Exercise: After finding the line with "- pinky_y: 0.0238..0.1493" in the data below, set down exactly each line through the one with "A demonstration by", inclusive, and stop there.

◆ ◆ ◆ ◆ ◆

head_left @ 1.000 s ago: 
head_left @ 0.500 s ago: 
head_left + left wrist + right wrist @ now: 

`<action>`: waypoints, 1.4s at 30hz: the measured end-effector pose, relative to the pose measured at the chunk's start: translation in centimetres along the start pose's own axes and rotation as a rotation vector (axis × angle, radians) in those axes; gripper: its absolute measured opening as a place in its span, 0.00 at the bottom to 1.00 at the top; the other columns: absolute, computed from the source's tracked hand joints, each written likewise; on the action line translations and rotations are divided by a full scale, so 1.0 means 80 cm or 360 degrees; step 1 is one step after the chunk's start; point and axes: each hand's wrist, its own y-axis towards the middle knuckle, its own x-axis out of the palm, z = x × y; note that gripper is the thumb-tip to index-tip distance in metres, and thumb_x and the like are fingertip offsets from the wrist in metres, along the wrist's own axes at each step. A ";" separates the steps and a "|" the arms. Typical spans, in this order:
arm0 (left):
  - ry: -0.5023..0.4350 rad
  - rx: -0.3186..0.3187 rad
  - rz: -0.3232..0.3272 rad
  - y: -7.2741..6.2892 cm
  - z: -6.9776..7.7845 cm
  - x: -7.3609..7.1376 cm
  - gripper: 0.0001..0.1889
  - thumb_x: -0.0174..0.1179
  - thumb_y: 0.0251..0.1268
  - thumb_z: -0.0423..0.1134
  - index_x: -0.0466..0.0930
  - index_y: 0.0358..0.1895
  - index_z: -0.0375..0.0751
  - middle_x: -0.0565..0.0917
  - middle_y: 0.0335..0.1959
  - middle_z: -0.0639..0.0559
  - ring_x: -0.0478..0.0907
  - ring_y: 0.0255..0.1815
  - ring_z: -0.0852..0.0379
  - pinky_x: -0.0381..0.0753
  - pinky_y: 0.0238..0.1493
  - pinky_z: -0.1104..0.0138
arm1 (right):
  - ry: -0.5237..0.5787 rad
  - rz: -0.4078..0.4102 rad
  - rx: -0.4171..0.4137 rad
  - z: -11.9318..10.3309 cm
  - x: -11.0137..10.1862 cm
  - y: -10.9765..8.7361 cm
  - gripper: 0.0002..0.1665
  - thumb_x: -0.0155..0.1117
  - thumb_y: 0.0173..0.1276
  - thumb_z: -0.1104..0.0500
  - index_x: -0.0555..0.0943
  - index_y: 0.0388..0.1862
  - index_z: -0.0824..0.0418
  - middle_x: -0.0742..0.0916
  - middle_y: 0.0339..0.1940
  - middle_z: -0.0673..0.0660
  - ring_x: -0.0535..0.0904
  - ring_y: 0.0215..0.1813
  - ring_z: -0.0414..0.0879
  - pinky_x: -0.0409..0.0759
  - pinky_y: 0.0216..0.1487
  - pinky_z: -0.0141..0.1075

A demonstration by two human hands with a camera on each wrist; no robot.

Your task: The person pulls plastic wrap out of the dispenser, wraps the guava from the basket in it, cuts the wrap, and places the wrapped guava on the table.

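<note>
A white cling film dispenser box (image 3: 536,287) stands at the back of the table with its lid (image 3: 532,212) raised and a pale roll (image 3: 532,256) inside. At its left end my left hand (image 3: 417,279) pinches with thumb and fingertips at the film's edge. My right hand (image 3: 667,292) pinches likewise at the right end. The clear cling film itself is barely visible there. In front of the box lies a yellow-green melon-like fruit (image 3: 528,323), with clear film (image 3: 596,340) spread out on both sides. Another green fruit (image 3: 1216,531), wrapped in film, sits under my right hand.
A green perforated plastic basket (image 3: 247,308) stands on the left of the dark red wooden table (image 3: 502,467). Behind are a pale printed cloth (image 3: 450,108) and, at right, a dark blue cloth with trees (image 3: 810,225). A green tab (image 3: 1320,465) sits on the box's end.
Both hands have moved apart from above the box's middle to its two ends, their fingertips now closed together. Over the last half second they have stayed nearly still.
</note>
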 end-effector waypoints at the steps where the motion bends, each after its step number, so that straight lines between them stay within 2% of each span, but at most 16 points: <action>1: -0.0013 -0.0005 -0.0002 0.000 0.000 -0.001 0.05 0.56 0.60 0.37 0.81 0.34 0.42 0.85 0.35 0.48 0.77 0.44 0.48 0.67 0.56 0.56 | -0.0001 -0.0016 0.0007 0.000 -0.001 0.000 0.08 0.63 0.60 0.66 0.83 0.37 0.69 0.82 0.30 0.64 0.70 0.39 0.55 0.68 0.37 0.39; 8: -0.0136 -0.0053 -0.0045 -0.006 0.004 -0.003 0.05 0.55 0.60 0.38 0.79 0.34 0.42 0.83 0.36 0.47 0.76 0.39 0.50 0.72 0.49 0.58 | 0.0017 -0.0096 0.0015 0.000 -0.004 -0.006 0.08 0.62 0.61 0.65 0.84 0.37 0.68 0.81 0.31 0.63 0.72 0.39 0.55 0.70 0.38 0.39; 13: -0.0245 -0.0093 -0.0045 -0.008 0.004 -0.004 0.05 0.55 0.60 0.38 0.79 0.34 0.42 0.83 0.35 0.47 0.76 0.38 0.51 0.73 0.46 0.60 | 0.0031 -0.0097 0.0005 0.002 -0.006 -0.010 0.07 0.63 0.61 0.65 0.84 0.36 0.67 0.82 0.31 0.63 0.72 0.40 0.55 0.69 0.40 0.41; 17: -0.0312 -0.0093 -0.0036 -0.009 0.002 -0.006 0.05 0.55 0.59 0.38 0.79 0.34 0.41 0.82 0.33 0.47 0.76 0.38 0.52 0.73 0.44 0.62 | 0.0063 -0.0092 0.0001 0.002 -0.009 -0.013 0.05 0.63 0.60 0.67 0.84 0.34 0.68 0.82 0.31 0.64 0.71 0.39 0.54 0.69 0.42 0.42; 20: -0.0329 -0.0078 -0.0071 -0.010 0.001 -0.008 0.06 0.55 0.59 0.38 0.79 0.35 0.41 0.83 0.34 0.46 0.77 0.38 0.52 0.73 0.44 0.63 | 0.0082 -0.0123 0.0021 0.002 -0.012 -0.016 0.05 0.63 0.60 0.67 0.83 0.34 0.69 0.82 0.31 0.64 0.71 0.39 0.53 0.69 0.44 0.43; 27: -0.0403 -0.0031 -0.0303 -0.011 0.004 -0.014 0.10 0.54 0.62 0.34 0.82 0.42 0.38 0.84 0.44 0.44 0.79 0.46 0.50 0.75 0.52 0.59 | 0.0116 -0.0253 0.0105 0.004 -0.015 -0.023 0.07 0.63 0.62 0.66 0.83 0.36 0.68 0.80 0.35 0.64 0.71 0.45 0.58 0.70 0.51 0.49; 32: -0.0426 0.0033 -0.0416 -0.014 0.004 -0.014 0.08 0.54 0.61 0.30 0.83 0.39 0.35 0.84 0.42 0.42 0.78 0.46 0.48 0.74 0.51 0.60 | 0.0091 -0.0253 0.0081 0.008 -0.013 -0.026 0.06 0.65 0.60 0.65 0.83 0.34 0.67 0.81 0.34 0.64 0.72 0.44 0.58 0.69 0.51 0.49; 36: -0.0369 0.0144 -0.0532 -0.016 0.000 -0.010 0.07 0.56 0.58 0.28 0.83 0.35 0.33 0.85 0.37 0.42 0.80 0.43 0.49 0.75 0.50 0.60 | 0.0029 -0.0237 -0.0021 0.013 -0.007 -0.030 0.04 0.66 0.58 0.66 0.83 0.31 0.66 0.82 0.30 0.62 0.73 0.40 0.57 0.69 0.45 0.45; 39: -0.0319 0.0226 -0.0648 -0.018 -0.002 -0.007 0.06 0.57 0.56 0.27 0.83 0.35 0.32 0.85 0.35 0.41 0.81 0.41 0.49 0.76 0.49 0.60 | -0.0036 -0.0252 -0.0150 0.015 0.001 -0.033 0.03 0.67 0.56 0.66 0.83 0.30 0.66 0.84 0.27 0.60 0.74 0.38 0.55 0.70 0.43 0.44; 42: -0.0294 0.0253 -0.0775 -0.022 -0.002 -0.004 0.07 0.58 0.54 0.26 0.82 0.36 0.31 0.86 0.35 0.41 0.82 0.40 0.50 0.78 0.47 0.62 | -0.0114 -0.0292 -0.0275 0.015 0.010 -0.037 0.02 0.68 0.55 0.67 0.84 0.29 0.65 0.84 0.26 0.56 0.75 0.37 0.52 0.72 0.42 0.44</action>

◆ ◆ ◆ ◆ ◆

Exercise solution:
  - pinky_y: 0.0238..0.1493
  - pinky_z: -0.1104..0.0138
arm1 (right):
  - ry: -0.5237..0.5787 rad
  - rz: -0.4078..0.4102 rad
  - rx: -0.4171..0.4137 rad
  - z: -11.9318..10.3309 cm
  - x: -11.0137..10.1862 cm
  - y: -10.9765..8.7361 cm
  - gripper: 0.0002..0.1665
  - thumb_x: -0.0155..0.1117
  - thumb_y: 0.0173..0.1276
  - thumb_z: -0.1104..0.0500
  - index_x: -0.0555..0.0943
  - index_y: 0.0388..0.1862
  - index_z: -0.0824..0.0418
  - middle_x: -0.0742..0.0916
  - middle_y: 0.0339..0.1940
  - middle_z: -0.0673..0.0660
  - ring_x: -0.0535..0.0904
  - ring_y: 0.0215..0.1813
  - ring_z: -0.0414..0.0879
  - pinky_x: -0.0409..0.0759
  - pinky_y: 0.0216..0.1487
  - pinky_z: -0.0141..0.1075

A demonstration by two human hands with a camera on each wrist; no robot.

Nothing else is required to complete the exercise.